* [What is being asked] Starting at the line below with "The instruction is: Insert" and stopping at the line with "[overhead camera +", please print each line exactly, those two included, and skip every picture.
(Source data begins)
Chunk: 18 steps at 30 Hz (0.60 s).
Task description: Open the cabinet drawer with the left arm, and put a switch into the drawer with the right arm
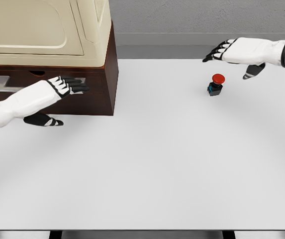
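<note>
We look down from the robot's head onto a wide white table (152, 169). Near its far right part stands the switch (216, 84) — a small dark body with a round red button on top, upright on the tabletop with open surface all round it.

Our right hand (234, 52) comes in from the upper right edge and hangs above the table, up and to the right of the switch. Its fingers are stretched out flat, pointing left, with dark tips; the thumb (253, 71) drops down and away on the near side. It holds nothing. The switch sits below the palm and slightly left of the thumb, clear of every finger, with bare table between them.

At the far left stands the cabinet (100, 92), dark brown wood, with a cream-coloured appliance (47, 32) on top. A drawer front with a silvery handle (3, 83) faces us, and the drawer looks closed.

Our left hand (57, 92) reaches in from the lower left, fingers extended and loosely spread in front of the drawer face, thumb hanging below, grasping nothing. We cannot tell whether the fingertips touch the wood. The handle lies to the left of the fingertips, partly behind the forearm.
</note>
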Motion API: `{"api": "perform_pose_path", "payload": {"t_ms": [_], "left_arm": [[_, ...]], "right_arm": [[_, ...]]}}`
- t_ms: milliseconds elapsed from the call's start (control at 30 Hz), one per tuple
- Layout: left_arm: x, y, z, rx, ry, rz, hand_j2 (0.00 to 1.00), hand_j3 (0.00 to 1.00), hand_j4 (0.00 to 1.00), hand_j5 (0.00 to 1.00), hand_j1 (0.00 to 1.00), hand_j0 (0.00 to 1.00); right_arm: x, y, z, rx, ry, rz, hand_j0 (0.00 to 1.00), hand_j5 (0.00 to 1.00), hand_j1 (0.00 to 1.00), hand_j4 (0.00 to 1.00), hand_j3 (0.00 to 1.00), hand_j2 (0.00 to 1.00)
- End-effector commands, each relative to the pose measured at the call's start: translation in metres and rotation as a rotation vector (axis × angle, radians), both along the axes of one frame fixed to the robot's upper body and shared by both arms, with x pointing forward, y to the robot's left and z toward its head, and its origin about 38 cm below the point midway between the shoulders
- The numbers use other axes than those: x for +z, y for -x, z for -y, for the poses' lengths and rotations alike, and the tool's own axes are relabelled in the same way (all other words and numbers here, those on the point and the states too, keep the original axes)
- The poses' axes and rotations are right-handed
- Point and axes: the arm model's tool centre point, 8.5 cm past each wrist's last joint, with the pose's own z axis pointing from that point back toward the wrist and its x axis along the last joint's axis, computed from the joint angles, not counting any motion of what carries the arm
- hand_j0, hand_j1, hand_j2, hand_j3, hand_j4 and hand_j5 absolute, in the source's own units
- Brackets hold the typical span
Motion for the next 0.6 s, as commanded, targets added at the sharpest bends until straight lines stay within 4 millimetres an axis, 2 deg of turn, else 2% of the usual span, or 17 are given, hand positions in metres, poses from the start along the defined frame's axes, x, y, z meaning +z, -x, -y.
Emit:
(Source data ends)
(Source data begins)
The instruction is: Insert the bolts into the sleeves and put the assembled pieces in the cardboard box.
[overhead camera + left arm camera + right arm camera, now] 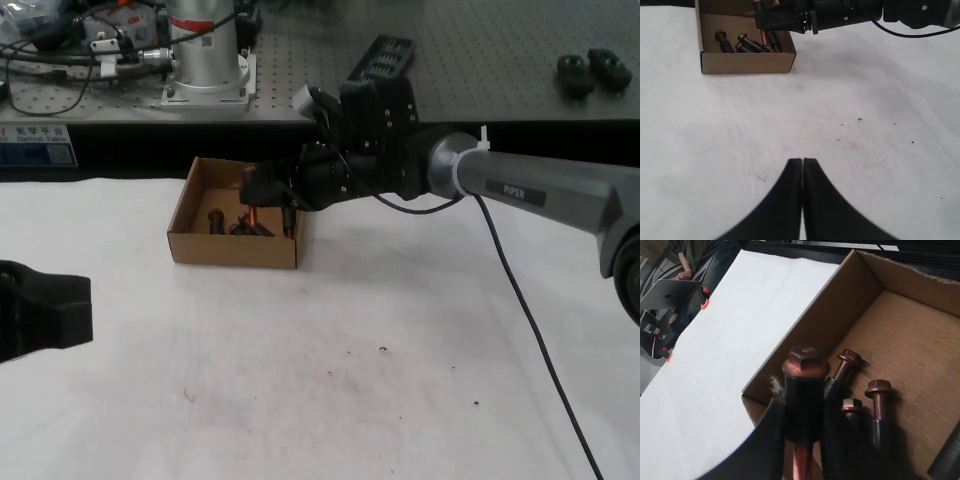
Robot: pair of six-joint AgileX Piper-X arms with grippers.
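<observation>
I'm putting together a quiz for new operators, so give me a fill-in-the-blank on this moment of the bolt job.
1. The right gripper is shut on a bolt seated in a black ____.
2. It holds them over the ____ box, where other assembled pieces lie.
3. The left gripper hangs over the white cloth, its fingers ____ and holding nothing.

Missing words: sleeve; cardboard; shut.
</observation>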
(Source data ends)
* [Task response]
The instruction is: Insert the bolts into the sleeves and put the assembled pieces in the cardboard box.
[overhead camera + left arm camera + right arm camera, now] 

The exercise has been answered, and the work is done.